WHAT THE EXERCISE ASKS: Every line below from the one with "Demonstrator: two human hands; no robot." through the one with "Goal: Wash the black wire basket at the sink" is to be repeated exactly, with no picture among them.

══ EXCERPTED DATA ══

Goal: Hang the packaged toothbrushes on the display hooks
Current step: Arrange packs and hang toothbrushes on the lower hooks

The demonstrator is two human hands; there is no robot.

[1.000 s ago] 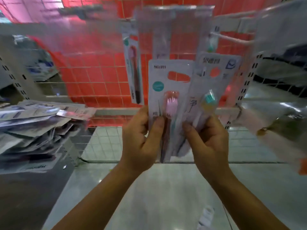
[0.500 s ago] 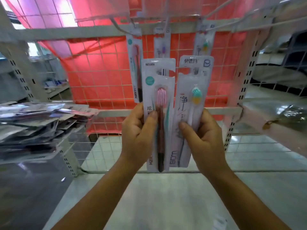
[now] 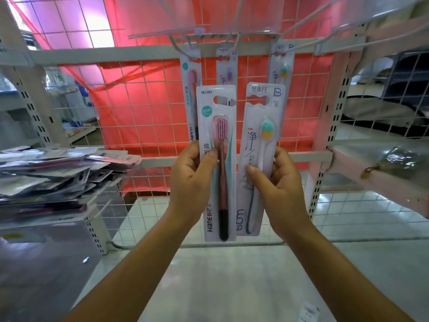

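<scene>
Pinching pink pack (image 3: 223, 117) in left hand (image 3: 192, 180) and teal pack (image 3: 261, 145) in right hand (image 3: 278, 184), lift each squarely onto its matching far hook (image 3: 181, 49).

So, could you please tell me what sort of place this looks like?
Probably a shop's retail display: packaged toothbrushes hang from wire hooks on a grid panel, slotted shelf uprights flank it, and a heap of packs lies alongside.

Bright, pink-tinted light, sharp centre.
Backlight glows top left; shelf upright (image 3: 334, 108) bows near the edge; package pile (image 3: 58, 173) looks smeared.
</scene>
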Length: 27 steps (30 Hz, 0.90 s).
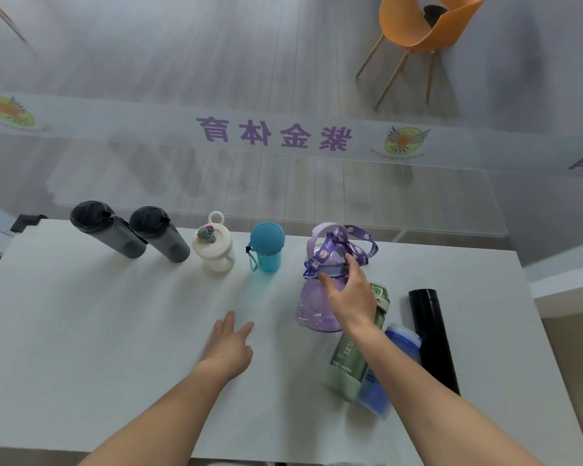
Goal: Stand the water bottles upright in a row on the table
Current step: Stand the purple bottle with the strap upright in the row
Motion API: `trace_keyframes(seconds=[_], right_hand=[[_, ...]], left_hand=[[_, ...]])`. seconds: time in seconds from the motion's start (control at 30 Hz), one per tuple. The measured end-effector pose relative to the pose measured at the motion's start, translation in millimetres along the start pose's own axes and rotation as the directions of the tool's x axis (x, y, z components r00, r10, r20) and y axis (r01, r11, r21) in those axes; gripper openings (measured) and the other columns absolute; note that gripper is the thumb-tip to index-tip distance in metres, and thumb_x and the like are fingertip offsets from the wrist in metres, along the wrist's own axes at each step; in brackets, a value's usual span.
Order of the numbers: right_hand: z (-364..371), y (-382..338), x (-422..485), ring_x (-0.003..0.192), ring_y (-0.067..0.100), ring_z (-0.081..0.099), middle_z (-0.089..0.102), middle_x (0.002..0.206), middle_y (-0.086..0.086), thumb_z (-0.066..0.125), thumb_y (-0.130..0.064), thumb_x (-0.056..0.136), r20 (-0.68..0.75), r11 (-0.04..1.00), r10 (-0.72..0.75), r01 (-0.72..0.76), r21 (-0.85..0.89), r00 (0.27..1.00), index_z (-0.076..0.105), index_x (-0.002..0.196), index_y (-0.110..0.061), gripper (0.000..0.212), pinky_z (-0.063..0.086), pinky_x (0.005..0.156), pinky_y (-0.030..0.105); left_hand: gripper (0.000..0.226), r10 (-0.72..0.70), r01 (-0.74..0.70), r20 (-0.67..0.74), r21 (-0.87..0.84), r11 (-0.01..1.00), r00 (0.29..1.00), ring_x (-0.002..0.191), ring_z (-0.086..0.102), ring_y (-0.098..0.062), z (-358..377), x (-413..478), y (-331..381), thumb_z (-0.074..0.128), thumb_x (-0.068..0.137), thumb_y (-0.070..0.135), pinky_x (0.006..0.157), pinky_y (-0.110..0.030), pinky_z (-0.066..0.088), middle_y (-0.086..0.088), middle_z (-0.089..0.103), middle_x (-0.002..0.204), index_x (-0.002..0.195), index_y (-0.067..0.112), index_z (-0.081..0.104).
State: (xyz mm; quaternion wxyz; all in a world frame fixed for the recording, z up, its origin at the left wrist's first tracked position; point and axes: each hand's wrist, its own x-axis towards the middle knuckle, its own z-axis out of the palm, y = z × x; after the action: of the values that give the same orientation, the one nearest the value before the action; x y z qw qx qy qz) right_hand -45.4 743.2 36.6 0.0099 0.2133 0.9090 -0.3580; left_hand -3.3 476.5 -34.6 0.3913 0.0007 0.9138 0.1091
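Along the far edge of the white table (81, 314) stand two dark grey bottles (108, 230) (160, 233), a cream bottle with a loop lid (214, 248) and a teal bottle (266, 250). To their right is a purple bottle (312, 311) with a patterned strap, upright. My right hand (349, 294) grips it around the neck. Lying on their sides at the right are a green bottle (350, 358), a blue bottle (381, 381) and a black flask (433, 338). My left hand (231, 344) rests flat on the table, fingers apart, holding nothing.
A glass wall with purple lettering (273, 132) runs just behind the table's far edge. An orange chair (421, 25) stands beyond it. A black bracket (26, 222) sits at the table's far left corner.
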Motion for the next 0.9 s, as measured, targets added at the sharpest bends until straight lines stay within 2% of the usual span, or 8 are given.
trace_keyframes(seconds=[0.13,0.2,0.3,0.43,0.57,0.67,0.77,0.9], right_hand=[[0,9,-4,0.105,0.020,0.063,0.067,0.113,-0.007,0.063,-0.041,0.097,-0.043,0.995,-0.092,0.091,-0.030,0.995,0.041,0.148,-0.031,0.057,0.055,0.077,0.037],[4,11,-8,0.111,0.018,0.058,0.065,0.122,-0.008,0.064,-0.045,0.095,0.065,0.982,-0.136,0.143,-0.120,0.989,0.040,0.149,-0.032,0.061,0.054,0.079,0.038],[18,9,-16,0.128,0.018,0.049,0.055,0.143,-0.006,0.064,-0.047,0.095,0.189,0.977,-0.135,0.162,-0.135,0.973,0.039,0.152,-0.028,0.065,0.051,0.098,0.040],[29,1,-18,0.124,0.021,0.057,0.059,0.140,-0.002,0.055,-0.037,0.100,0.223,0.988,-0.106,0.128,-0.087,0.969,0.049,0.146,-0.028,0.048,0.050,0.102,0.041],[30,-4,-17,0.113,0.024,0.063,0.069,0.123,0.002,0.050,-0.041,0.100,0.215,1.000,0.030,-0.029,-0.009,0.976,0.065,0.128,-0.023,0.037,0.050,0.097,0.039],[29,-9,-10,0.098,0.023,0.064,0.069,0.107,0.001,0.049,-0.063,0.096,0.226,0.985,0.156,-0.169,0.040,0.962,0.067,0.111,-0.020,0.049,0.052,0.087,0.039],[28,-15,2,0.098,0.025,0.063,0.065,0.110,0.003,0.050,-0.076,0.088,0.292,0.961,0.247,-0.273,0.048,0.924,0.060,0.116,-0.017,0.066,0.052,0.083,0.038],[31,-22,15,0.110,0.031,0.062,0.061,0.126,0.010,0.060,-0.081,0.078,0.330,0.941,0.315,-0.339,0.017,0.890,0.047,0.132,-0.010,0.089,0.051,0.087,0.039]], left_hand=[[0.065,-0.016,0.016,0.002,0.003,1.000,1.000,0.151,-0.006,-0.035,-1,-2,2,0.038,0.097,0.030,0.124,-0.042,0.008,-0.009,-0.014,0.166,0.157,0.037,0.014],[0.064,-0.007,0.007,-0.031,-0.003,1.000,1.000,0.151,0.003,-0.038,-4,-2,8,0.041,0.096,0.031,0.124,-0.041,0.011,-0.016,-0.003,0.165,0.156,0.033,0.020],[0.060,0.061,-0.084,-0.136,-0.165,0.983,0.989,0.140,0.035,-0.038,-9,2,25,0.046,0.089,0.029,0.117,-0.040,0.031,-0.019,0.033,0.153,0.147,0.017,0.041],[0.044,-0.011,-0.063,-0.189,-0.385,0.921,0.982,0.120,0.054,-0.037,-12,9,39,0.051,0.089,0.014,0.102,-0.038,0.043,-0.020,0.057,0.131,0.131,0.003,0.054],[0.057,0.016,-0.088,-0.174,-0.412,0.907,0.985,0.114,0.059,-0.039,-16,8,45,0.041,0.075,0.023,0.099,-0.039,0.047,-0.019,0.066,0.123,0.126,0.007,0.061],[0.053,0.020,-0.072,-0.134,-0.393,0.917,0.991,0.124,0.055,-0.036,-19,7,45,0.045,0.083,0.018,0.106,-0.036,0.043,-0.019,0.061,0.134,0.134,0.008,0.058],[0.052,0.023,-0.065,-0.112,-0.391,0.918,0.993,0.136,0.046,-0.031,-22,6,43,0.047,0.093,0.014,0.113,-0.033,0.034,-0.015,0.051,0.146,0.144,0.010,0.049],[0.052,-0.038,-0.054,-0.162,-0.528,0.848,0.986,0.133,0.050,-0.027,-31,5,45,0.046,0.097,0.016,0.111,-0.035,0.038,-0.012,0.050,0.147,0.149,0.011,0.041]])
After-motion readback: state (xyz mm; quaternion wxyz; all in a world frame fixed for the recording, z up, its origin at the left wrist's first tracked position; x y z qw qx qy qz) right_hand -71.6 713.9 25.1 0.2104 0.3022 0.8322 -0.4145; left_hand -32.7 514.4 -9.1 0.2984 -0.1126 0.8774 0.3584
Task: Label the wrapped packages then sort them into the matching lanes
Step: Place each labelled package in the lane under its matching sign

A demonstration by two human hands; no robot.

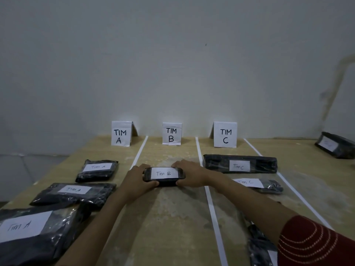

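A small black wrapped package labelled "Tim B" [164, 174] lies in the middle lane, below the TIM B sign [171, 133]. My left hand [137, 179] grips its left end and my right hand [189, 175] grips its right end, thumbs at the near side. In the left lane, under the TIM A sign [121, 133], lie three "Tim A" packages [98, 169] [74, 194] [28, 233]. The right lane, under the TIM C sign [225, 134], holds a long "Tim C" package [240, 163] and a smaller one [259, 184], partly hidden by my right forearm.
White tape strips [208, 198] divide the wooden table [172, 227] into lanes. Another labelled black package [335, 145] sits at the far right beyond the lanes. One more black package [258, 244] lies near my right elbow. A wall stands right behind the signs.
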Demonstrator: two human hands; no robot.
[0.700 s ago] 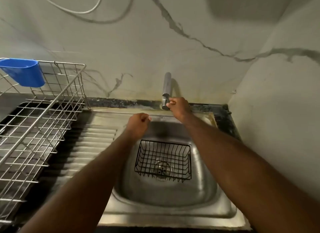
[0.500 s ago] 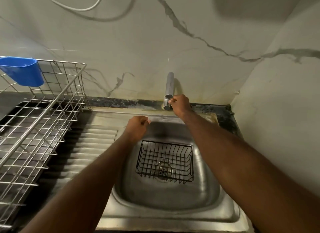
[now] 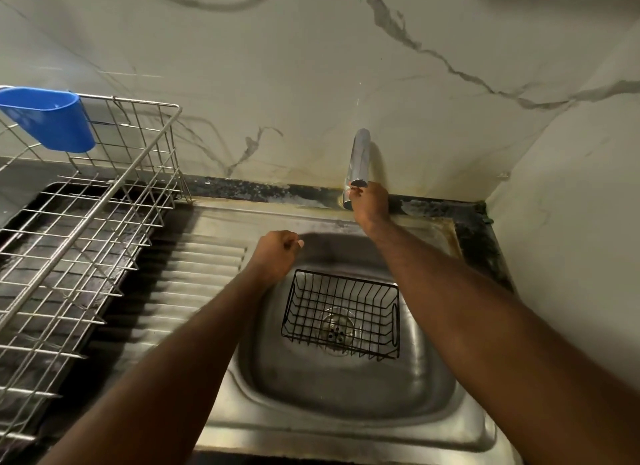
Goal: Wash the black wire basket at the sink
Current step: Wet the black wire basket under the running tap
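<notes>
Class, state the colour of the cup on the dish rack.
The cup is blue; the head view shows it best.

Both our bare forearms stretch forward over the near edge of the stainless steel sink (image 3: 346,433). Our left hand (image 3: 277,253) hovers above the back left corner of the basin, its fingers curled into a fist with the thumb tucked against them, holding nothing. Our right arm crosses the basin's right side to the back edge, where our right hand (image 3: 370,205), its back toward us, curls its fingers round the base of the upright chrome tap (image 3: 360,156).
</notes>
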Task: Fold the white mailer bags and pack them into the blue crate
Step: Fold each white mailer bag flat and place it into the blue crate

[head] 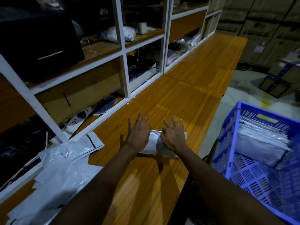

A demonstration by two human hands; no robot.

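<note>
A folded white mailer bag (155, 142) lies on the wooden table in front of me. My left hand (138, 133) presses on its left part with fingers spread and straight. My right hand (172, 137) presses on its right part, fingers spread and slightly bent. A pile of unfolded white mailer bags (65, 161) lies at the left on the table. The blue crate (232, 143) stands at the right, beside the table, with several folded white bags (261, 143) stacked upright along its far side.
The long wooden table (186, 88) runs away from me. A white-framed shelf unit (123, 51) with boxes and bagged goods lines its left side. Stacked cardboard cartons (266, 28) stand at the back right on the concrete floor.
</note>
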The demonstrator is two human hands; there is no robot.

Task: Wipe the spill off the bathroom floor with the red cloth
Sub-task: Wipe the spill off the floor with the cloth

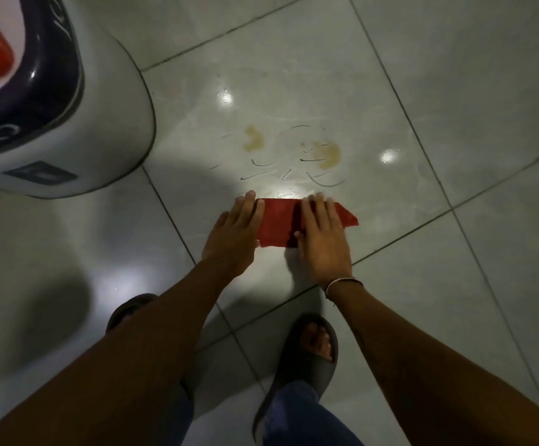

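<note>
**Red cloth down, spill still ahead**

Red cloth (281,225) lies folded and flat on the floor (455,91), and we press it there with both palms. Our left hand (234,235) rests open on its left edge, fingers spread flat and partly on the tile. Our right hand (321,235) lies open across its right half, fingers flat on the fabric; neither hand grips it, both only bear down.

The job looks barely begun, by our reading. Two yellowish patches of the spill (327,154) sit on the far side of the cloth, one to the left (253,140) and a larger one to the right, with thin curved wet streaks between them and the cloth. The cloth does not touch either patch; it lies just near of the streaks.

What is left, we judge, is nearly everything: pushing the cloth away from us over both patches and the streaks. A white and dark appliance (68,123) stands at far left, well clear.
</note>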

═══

PROBLEM SOLUTION:
Demonstrator: two human hands; no robot.
[0.700 s ago] 
[0.500 s ago] 
[now] 
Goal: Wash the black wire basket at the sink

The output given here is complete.